We log every batch of HPR18H35DX against both lab and plant diagnostic records. No mystery to resin origin or test conditions; every pump setting and extruder temp is traceable. Any issue downstream can be matched to actual campaign conditions, not just COA numbers or standard lab data. Our QC team keeps tabs on haze, dart impact, puncture, and melt index—not for marketing, but because their results keep our own packaging division meeting strict buyer specs.
Problems flagged from the packaging floor—say, blockiness or inconsistent slip—feed back straight to reactor setup teams for live process adjustment. Strong feedback loops, built over years, give everyone from line workers to plant managers a shared stake in getting it right.
Long-term users see us as more than a supplier. Technical support visits—many conducted right on customers’ lines—ensure plant leads and operators get advice based on their actual machine setups. No prescriptive scripts. If a converter runs into splitting, haze, or off-target puncture, we work side by side on their stretchers or winders using our own resin, never guessing at solutions from afar.
We do not treat technical queries as interruptions: many upgrades in HPR18H35DX originated in shop-floor feedback from partners.
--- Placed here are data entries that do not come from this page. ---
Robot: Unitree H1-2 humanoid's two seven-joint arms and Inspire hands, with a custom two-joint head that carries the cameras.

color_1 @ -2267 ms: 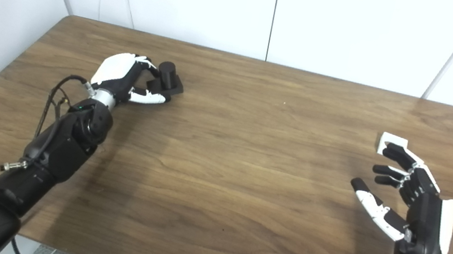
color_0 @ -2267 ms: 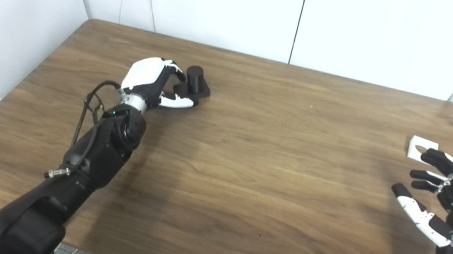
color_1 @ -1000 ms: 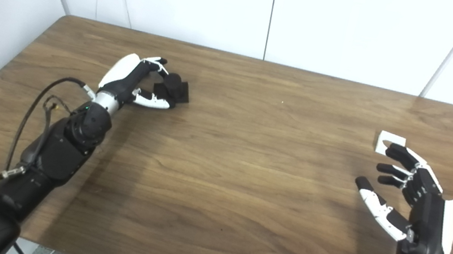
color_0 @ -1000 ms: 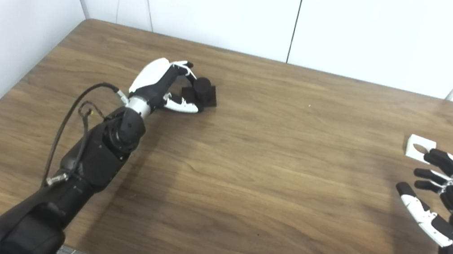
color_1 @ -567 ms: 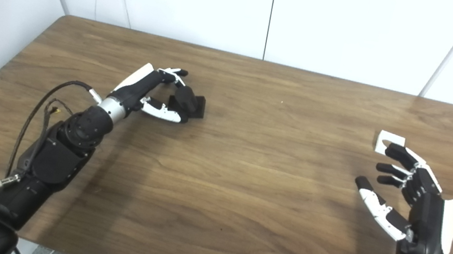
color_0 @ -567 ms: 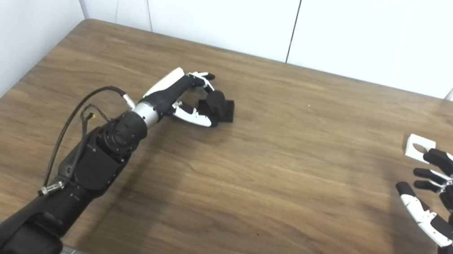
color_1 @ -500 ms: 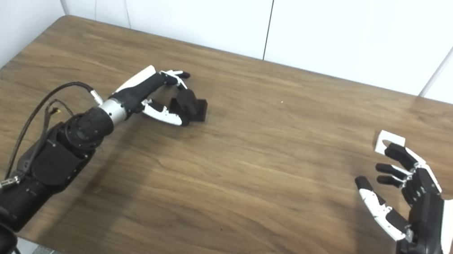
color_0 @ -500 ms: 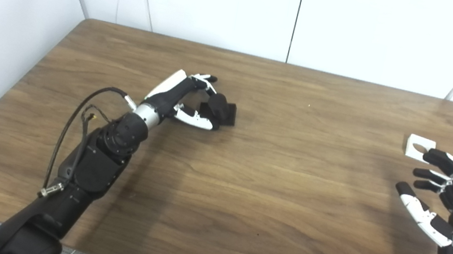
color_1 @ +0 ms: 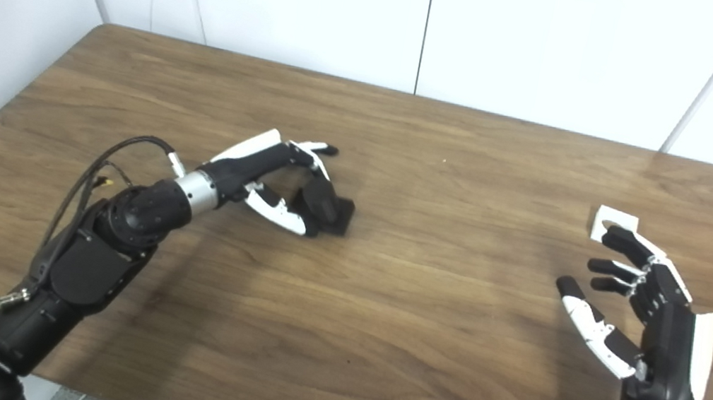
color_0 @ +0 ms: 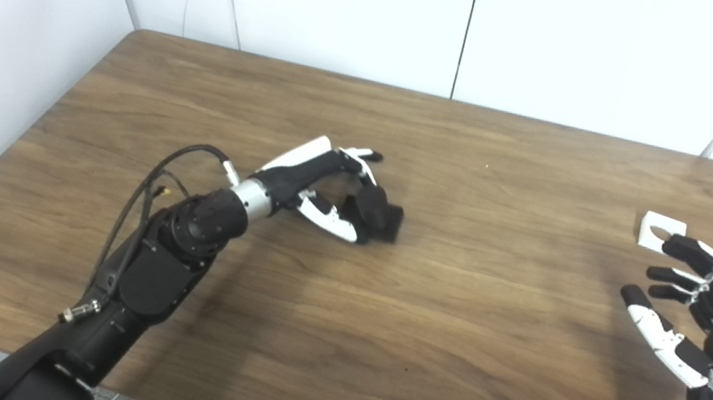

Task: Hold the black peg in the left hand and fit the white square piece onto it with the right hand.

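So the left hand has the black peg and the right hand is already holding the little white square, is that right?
Not quite. The left hand does have the black peg, but the right hand holds nothing: its fingers are spread open, and the white square lies on the table just beyond them. The right eye view shows this.

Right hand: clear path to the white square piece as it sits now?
Probably yes. The right hand is open, its fingertips partly overlapping the near edge of the white square piece, which lies flat on the table. Nothing else is nearby.
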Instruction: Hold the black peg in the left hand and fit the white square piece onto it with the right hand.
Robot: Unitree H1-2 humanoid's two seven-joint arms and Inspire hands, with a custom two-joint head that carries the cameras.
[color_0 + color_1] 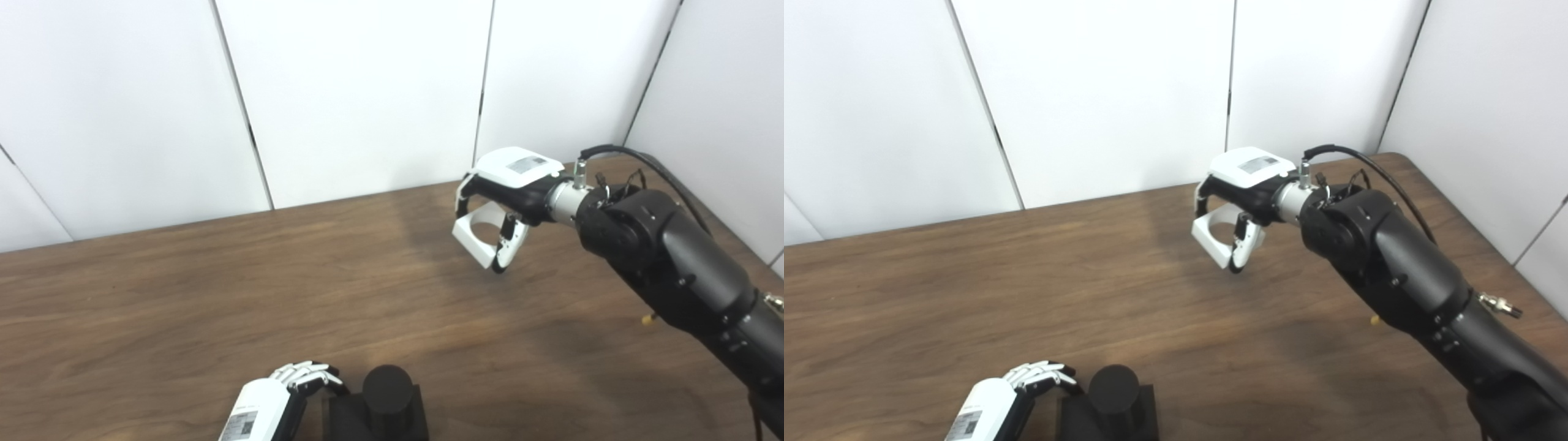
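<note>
Black peg point(387, 392) upright on its square black base point(378, 418) at the near edge of the table point(184, 306), round top facing up, ready to take a piece from above

Left hand point(288, 392) pressed to the base's left side, fingers curled over its upper-left corner; looks like a steadying grip on the base rather than on the peg shaft itself, likely so the shaft stays free for the fit

White square piece point(481, 234) held clear of the table toward the far right corner, well apart from the peg; right hand point(497, 205) closed on it, fingers point(465, 193) over the far edge, thumb point(511, 242) on the near one; round hole left unblocked and tilted, presumably so the peg can pass through

Remaining by judgement: carry toward the near edge, level the hole over the peg, lower; misalignment the main risk
</note>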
Test batches at our own facility, scaled up into live production, led to several handling and optical improvements. Every round of feedback, whether on processability or end-use performance, gets fixed or addressed directly by engineering—not by push-button solutions or relabeling the same base resin.
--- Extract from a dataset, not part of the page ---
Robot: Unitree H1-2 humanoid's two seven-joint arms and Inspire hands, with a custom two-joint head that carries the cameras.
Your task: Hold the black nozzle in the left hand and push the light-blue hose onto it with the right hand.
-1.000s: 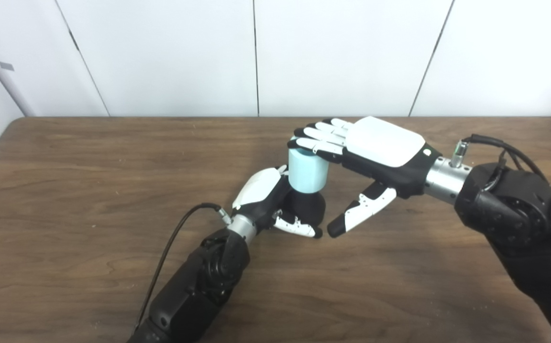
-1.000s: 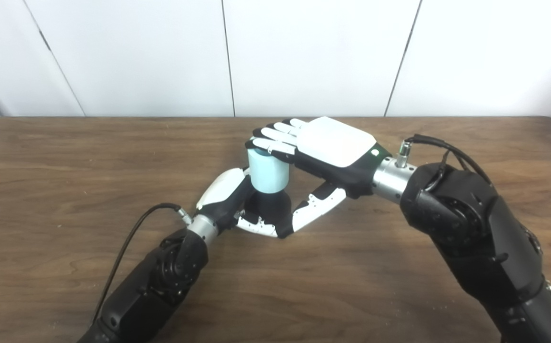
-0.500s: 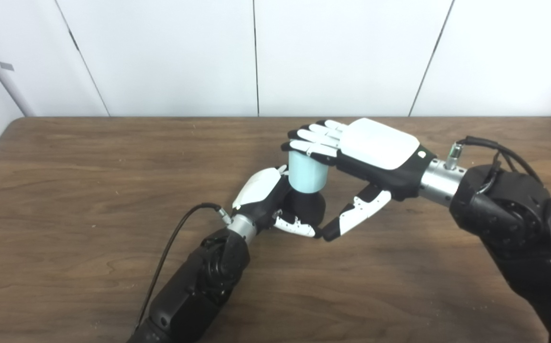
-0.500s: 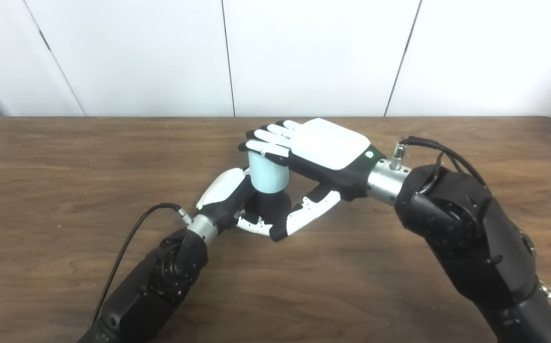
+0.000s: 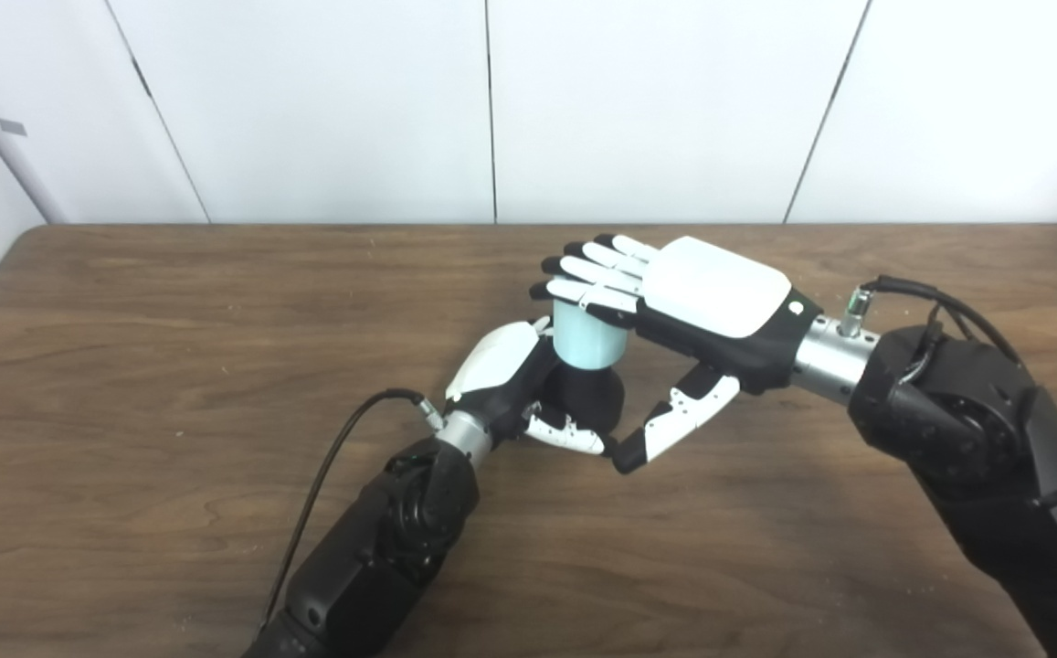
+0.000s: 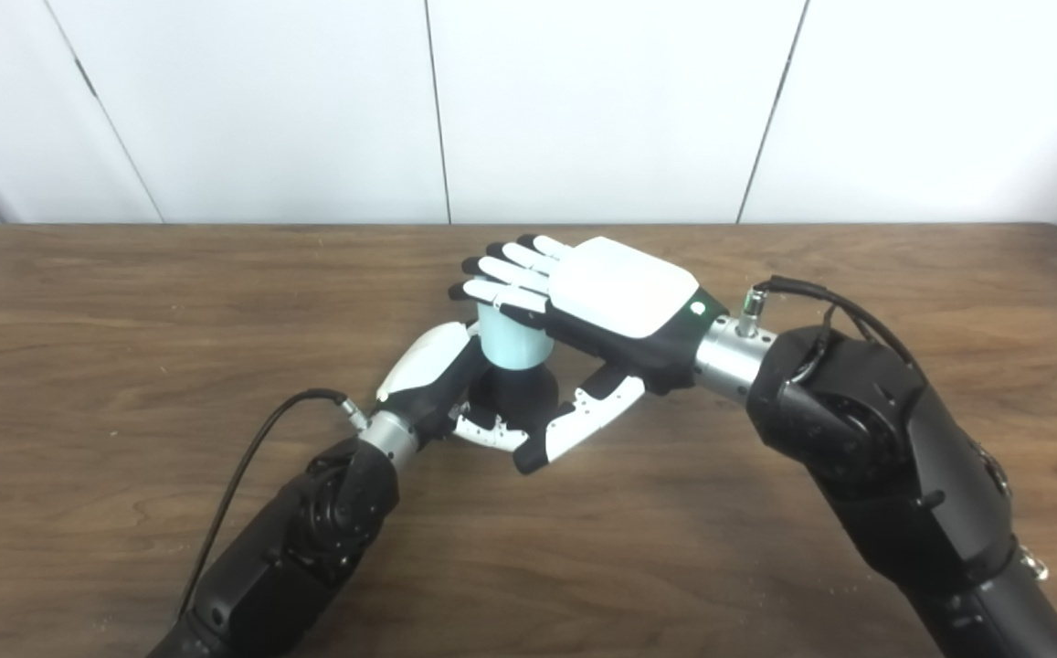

Working directly with this resin across extrusion, conversion, and packaging stretches gives us hard-earned insight that goes beyond a datasheet. HPR18H35DX emerged from iterations on what worked—and what failed—in actual production runs. Every time a resin batch did not live up to expectations, detailed logs and open channels helped us engineer out the root causes.
For converters, the result is resin that handles boosts in line speed, thickness reduction targets, or regulatory changes without chaos on the floor. Internal teams help remove the usual haziness about supply chain or resin origin; every operator holding a bag or film made from HPR18H35DX can trace it straight back to a production line and the hands that ran it.
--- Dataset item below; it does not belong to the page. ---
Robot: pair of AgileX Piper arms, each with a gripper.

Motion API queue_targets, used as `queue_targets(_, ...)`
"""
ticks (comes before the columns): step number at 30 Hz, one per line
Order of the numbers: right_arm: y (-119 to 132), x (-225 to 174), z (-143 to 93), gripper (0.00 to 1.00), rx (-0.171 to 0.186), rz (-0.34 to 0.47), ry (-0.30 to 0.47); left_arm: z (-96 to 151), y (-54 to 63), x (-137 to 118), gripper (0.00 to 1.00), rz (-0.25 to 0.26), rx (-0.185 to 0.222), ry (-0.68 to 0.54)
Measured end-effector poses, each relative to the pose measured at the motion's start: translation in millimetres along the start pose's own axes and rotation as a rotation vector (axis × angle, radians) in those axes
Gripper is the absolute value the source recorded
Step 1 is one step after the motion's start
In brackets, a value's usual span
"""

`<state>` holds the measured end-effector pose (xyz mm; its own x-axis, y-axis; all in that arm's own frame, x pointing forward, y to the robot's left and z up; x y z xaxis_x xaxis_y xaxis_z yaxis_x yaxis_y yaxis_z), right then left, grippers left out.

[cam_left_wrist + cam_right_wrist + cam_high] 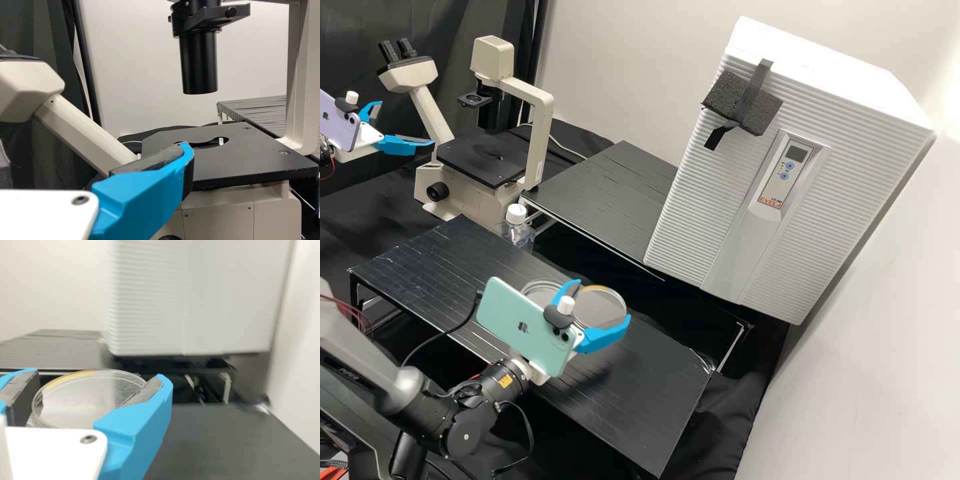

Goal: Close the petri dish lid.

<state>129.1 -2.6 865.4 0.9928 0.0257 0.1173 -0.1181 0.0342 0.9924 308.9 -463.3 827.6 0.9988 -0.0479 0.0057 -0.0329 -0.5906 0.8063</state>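
My right gripper has its jaws clamped on opposite edges of the petri dish lid, out over the black bench. It looks round, clear and thin-walled to me, greyish across the middle, with an amber arc along its rim toward twelve o'clock. Toward ten lies another clear round piece, partly hidden. My left gripper, farther toward ten, stands with jaws spread, near the microscope.
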Motion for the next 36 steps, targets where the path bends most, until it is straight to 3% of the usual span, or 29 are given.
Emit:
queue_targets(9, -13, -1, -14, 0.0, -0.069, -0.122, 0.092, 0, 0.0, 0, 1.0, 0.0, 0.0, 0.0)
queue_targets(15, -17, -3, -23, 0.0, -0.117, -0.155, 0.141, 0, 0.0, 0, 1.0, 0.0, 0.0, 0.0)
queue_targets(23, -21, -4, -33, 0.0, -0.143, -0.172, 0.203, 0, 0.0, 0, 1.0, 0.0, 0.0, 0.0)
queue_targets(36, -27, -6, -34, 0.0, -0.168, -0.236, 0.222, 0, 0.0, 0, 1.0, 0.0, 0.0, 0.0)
Progress comes not from incremental change alone but from willingness to overhaul what was “good enough.” HPR18H35DX represents this philosophy. We continue scaling up pilot projects for newer coextrusion applications and invite converters to bring us hard problems. Our infrastructure—on both material science and manufacturing operations—invites transparent trialing. We actively collaborate with customers to push line speed, reduce resin use, and deliver novel film properties that matter on the actual shop floor, not just in lab sheets.
Experience with HPR18H35DX comes from working alongside operators, maintenance, buyers, and process engineers—watching actual production, not just test coupons. Decisions on new investments, equipment upgrades, and campaign rollouts build from real process data collected by those who make the resin, run the resin, and use it day after day.
Trust comes from consistent product, evidence-based support, and engagement in real-world problem-solving. HPR18H35DX stands as more than a material—it’s an evolving project, shaped by manufacturer experience and the feedback of every customer running it in live, pressure-filled conditions.
Every batch reflects an ongoing partnership: process teams, technical leads, and floor operators all committed to flexible production with a resin proven through experience, not slogans or untested claims. Our doors always remain open for feedback—because every improvement originated as a hands-on solution to someone's real production need.